(WHAT IS BEING ASKED)
Hunt through the lines below for the string "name" and copy each one that has it.

Collected data entries
____

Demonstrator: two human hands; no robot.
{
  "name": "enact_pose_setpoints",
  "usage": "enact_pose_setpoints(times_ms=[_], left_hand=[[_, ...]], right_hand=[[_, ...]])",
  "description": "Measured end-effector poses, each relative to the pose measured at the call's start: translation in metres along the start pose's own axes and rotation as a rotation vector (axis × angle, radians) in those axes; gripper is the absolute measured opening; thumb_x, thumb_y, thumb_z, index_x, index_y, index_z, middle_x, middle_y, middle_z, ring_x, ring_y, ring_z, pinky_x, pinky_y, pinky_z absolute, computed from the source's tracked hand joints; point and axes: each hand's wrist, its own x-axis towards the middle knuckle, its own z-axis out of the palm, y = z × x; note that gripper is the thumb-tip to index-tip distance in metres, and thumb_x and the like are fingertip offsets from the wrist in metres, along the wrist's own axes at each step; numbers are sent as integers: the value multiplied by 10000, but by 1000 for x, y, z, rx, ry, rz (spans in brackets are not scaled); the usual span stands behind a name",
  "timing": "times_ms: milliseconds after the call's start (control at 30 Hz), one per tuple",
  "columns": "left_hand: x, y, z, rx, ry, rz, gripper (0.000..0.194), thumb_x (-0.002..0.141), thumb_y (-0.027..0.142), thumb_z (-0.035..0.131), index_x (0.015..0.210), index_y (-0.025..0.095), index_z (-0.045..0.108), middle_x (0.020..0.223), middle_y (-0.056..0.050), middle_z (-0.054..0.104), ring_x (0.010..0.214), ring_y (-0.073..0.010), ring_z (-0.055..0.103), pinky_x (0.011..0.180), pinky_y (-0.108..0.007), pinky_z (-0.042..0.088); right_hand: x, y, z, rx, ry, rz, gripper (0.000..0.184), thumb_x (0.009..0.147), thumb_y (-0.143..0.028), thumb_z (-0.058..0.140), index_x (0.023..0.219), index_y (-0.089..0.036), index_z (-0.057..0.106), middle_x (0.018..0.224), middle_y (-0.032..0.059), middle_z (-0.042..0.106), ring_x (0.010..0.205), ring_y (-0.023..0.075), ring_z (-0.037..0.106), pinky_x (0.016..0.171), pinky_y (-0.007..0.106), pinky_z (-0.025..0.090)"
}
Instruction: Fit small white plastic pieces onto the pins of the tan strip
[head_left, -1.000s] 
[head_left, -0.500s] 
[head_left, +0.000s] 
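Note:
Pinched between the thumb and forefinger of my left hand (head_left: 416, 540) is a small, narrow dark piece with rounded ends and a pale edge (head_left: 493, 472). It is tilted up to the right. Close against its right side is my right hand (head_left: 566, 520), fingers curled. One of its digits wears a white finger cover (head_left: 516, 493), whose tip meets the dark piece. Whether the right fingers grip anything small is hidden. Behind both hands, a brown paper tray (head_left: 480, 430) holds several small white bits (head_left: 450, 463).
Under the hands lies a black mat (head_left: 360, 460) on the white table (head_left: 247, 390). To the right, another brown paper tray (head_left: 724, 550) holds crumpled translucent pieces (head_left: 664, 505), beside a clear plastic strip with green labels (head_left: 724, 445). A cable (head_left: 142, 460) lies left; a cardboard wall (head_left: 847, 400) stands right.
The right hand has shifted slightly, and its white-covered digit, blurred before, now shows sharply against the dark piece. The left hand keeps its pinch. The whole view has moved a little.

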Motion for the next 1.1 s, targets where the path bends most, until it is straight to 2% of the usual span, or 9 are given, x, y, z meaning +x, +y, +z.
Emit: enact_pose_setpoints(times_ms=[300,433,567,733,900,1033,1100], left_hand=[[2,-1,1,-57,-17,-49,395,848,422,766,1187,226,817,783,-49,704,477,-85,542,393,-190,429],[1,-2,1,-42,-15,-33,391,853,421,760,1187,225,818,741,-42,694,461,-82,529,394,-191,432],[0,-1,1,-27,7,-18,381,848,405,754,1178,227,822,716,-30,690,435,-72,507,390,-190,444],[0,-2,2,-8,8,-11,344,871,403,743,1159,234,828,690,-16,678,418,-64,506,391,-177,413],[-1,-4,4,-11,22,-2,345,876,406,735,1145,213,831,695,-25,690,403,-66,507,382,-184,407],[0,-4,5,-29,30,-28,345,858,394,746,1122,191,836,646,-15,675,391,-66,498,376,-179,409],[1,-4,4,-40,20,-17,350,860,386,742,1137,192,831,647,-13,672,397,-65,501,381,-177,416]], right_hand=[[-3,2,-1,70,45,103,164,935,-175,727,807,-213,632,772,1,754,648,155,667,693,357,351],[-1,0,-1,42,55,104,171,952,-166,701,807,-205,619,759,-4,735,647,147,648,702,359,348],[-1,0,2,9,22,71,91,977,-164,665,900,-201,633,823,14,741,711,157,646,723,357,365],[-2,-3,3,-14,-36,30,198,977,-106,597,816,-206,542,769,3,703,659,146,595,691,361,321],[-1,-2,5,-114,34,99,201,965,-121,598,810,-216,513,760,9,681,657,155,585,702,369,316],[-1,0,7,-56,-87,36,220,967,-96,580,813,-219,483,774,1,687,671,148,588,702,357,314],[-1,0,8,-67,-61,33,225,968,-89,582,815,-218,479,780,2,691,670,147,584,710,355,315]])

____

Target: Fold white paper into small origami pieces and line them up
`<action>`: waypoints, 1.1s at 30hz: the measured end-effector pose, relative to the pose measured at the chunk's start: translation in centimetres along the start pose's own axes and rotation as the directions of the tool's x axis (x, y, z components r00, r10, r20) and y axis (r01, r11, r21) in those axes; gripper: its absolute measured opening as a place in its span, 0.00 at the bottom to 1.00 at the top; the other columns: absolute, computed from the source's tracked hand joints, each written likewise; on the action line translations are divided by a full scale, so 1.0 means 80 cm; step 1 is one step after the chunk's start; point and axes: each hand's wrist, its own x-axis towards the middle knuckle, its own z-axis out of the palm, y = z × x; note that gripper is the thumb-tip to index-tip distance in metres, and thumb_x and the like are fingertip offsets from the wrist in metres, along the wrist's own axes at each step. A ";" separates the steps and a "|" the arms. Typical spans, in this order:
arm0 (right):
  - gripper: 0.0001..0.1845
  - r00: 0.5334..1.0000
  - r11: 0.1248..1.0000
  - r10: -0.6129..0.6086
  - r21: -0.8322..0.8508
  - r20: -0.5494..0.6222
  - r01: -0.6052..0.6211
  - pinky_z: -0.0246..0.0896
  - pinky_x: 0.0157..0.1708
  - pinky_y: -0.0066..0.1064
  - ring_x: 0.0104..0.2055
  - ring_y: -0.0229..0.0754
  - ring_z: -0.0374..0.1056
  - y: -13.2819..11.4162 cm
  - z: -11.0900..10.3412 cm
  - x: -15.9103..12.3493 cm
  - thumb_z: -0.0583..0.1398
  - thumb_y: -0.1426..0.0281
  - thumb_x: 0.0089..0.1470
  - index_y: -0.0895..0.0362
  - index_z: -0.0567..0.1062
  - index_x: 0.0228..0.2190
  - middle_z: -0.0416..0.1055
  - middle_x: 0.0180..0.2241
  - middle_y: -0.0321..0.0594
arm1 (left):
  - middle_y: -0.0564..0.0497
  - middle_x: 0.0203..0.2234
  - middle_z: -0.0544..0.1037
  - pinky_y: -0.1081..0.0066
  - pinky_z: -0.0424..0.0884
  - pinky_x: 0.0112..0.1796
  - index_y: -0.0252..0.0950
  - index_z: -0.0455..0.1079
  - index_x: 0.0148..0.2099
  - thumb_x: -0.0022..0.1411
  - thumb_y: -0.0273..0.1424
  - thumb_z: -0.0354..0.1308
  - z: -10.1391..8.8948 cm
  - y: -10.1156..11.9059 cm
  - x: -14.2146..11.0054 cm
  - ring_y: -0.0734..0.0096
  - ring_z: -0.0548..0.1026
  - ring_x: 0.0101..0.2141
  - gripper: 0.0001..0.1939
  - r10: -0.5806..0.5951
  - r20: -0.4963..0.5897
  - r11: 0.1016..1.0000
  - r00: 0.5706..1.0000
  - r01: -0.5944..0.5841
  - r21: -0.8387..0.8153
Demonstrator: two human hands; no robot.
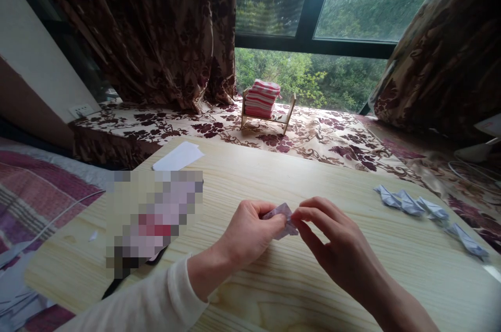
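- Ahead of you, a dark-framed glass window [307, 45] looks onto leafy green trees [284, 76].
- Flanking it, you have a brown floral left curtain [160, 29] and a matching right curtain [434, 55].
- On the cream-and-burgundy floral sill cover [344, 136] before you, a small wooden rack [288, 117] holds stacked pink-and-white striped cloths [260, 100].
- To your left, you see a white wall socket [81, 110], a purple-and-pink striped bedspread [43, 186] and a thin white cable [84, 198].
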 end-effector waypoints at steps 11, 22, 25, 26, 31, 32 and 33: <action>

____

(RESPONSE TO THIS EXERCISE)
  "name": "enact_pose_setpoints",
  "description": "Measured end-effector poses, each relative to the pose measured at the call's start: translation in metres along the start pose's own axes and rotation as a rotation vector (axis × angle, radians) in those axes; gripper is the absolute measured opening; thumb_x, thumb_y, thumb_z, index_x, index_y, index_z, middle_x, middle_y, middle_z, ring_x, ring_y, ring_z, pinky_x, pinky_y, pinky_z absolute, computed from the source's tracked hand joints; point and axes: each hand's wrist, its own x-axis towards the middle knuckle, its own z-axis out of the palm, y = z × x; note that gripper is the thumb-tip to index-tip distance in metres, and thumb_x and the like are fingertip offsets from the wrist in metres, along the wrist's own axes at each step; numbers are sent as integers: the value multiplied by 10000, but by 1000 for x, y, z, rx, ry, rz (spans in brackets are not scaled); the usual span stands behind a name",

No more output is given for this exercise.